Paoin W
Faculty of Medicine, Thammasat University, Rangsit Campus, Paholyotin Road, Pathumthani 12120, Thailand.
Methods Inf Med. 2011;50(4):380-5. doi: 10.3414/ME10-02-0019. Epub 2011 Jun 21.
The objectives of this research were to test the ability of classification algorithms to predict the cause of death in the mortality data with unknown causes, to find association between common causes of death, to identify groups of countries based on their common causes of death, and to extract knowledge gained from data mining of the World Health Organization mortality database.
The WEKA software version 3.5.3 was used for classification, clustering and association analysis of the World Health Organization mortality database which contained 1,109,537 records. Three major steps were performed: Step 1 - preprocessing of data to convert all records into suitable formats for each type of analysis algorithm; Step 2 - analyzing data using the C4.5 decision tree and Naïve Bayes classification algorithm, K-means clustering algorithm and Apriori association analysis algorithm; Step 3 - interpretation of results and hypothesis testing after clustering analysis.

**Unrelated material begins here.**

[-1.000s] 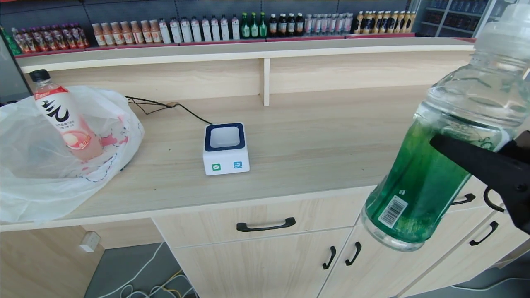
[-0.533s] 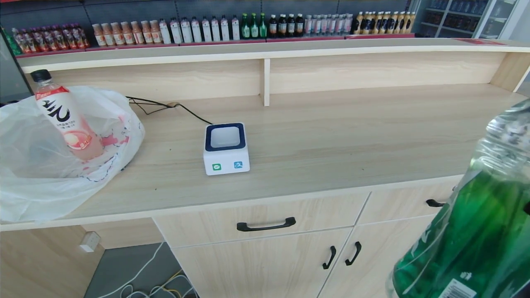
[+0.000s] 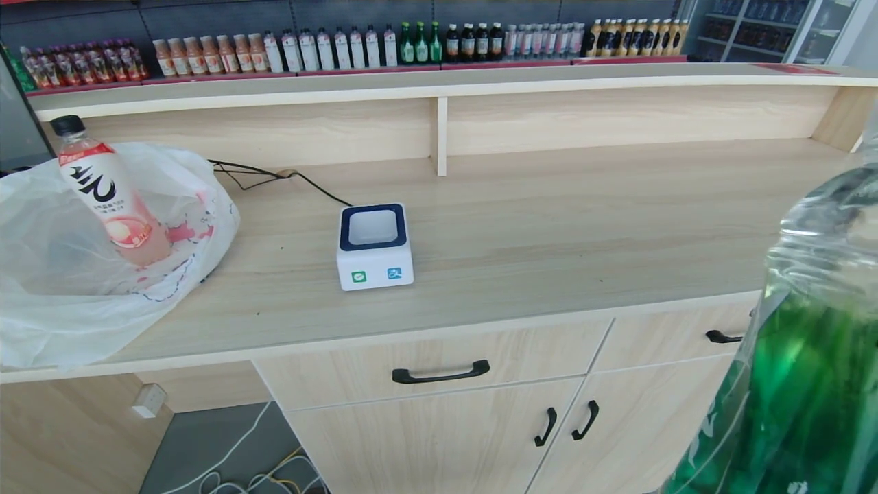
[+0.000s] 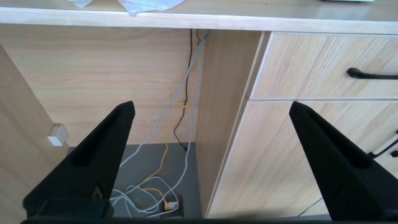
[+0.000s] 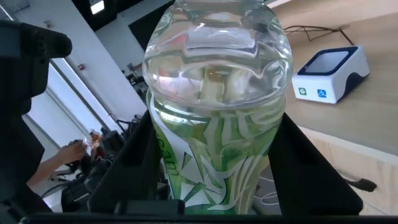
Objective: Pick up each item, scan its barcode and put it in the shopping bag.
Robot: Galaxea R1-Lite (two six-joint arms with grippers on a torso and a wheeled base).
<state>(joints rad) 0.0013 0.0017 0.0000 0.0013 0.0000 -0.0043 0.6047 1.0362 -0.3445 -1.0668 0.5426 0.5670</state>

Using a C4.5 decision tree classifier to predict cause of death, we obtained 440 leaf nodes that correctly classify death instances with an accuracy of 40.06%. Naïve Bayes classification algorithm calculated probability of death from each disease that correctly classify death instances with an accuracy of 28.13%. K means clustering divided the data into four clusters with 189, 59, 65, 144 country-years in each cluster. A Chi-square was used to test discriminate disease differences found in each cluster which had different diseases as predominant causes of death. Apriori association analysis produced association rules of linkage among cancer of the lung, hypertension and cerebrovascular diseases. These were found in the top five leading causes of death with 99-100% confidence level.
Classification tools produced the poorest results in predicting cause of death. Given the inadequacy of variables in the WHO database, creation of a classification model to predict specific cause of death was impossible. Clustering and association tools yielded interesting results that could be used to identify new areas of interest in mortality data analysis. This can be used in data mining analysis to help solve some quality problems in mortality data.
本研究的目标是测试分类算法在死因不明的死亡率数据中预测死因的能力,找出常见死因之间的关联,根据共同死因识别国家群体,并从世界卫生组织死亡率数据库的数据挖掘中提取知识。
使用WEKA 3.5.3软件对包含1,109,537条记录的世界卫生组织死亡率数据库进行分类、聚类和关联分析。执行了三个主要步骤:步骤1 - 数据预处理,将所有记录转换为适合每种分析算法的格式;步骤2 - 使用C4.5决策树和朴素贝叶斯分类算法、K均值聚类算法和Apriori关联分析算法分析数据;步骤3 - 聚类分析后的结果解释和假设检验。
使用C4.5决策树分类器预测死因,我们获得了440个叶节点,这些节点正确分类死亡实例的准确率为40.06%。朴素贝叶斯分类算法计算了每种疾病导致死亡的概率,正确分类死亡实例的准确率为28.13%。K均值聚类将数据分为四个聚类,每个聚类分别有189、59、65、144个国家年。使用卡方检验来检验每个聚类中发现的不同疾病差异,每个聚类中不同疾病是主要死因。Apriori关联分析产生了肺癌、高血压和脑血管疾病之间的关联规则。这些在五大主要死因中被发现,置信水平为99 - 100%。
分类工具在预测死因方面产生的结果最差。鉴于世界卫生组织数据库中变量的不足,创建一个预测特定死因的分类模型是不可能的。聚类和关联工具产生了有趣的结果,可用于识别死亡率数据分析中的新感兴趣领域。这可用于数据挖掘分析,以帮助解决死亡率数据中的一些质量问题。